Ähnlich ging es im Juli 2018 im Vorfeld des G-20-Gipfels zu, als eingeschleuste Zivilbeamte der Polizei durch ihre rechtswidrigen Vermummungen passende Anlässe für die Auflösung von Demonstrationen schufen. Zuvor hatte der Linksfraktionschef Gregor Gysi den Verdacht geäußert, „dass bestimmte V-Leute geradezu zur Gewalt animieren, um das politische Anliegen totzumachen“. Dabei bezog er sich auch auf Äußerungen eines Polizisten gegenüber dem „Hamburger Abendblatt“: „Ich weiß, dass wir bei brisanten Großdemos verdeckt agierende Beamte, die als taktische Provokateure, als vermummte Steinewerfer fungieren, unter die Demonstranten schleusen. Sie werfen auf Befehl Steine oder Flaschen in Richtung der Polizei, damit die dann mit der Räumung beginnen kann.“

Solche Agents Provocateurs sollen auch während der Proteste gegen das Bahnprojekt Stuttgart 21 im September 2010 aktiv geworden sein, woraufhin die Sicherheitskräfte massiv Gewalt gegen die überwiegend friedlichen Demonstranten einsetzten. So kursierten Berichte über einen Vermummten mit professionellem Rückenprotektor und Funkstöpsel im Ohr, der Polizisten mit Pfefferspray attackierte, was sogar zu Parlamentarischen Anfragen im Landtag von Baden-Württemberg führte. Dennoch unterließ es die Stuttgarter Staatsanwaltschaft, nach dem Angreifer zu fahnden.

Kritische Polizisten opponieren

Möglicherweise handelte es sich bei ihm um einen Kollegen des britischen Agent Provocateur Mark Kennedy alias Mark Stone, der zwischen 2002 und 2009 die linke Szene in zwei Dutzend Staaten ausspionierte und dabei vielfach zu Straftaten aufstachelte. Kennedy arbeitete für die 1999 gegründete, von Scotland Yard geführte National Public Order Intelligence Unit (NPOIU) und war auch in Deutschland aktiv. Wie der damalige Chef des Bundeskriminalamts Jörg Ziercke im Januar 2011 vor dem Bundestags-Innenschuss eingestehen musste, ist Kennedy im Vorfeld des Gipfels in Heiligendamm von den Sicherheitsbehörden in Mecklenburg-Vorpommern angefordert worden und später noch auf Vermittlung des BKA für die Polizei in Baden-Württemberg tätig gewesen. 
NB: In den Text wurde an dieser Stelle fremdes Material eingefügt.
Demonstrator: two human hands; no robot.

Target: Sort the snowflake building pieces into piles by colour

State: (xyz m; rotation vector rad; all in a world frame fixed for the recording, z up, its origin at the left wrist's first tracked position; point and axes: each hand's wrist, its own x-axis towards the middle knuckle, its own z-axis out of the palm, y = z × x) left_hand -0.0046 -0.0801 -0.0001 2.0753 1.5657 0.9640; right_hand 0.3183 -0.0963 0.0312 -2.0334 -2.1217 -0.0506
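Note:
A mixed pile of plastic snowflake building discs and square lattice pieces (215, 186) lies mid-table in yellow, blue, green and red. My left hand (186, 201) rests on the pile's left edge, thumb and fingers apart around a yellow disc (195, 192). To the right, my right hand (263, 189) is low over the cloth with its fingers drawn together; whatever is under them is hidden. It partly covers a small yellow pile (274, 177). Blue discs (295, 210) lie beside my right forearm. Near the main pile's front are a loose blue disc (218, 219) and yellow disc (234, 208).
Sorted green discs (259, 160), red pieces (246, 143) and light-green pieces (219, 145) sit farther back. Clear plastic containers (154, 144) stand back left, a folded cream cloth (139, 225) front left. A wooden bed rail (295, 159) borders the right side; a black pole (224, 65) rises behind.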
Wahrscheinlich deswegen hatte die Bundesarbeitsgemeinschaft kritischer Polizistinnen und Polizisten im Oktober 2010 eine Pressemeldung veröffentlicht, in der sie den Einsatz eines „von Steuergeldern finanzierten Agent Provocateur“ anprangerte. Ähnlich ablehnend äußerte sich der Wissenschaftliche Dienst des Bundestages 2018 per Gutachten auf Anforderung der Linkspartei: Der Staat dürfe „in keinem Fall unmittelbar durch seine Beamten oder mittelbar durch sie als Agents Provocateurs einen Grund für die Auflösung einer Versammlung schaffen.“

Aber halten sich die Sicherheitsorgane jetzt tatsächlich zurück? Nach Ansicht etlicher Organisatoren von Protestaktionen gegen die Corona-Politik ist dies mitnichten der Fall. So gab es im Vorfeld der großen Querdenker-Demonstration vom 3. April 2021 in Stuttgart Hinweise darauf, dass einhundert gewaltbereite „Hooligans“ bereitstünden, um zu randalieren und so massive Gegenreaktionen der Sicherheitskräfte zu rechtfertigen. Diese Krawallmacher traten zwar nicht in Erscheinung, was vielleicht aus den gezielten präventiven Anfragen der Veranstalter an die Polizei resultierte, dafür wurden aber mehrere Kleingruppen anderer Unruhestifter gesichtet, die sich auffällig von den übrigen Umzugsteilnehmern abhoben. War das nur Zufall oder zeigte sich da unvermittelt die Spitze eines veritablen Eisbergs?